Start of Data excerpts

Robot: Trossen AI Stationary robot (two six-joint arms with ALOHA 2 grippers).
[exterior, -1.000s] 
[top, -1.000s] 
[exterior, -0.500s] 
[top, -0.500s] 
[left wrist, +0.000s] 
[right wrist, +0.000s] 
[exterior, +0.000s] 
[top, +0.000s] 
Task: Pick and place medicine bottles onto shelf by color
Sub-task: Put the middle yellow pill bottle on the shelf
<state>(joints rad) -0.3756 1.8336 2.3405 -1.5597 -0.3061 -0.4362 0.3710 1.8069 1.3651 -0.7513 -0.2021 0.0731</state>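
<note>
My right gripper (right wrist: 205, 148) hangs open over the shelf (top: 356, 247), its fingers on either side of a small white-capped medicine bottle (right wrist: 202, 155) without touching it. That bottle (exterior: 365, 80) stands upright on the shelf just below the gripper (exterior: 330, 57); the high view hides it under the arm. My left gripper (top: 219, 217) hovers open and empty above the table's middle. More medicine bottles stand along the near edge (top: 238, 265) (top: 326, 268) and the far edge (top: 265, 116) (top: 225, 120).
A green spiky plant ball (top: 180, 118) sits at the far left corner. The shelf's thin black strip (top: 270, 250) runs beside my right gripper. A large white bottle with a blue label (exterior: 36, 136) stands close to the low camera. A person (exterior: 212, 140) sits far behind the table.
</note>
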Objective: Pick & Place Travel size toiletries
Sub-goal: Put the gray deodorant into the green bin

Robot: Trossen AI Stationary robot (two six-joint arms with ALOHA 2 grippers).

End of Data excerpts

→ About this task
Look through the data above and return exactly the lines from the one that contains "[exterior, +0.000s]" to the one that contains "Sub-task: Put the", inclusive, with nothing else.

→ Response for this exercise
[exterior, +0.000s] 
[top, +0.000s] 
Task: Pick and place medicine bottles onto shelf by color
Sub-task: Put the middle yellow pill bottle on the shelf

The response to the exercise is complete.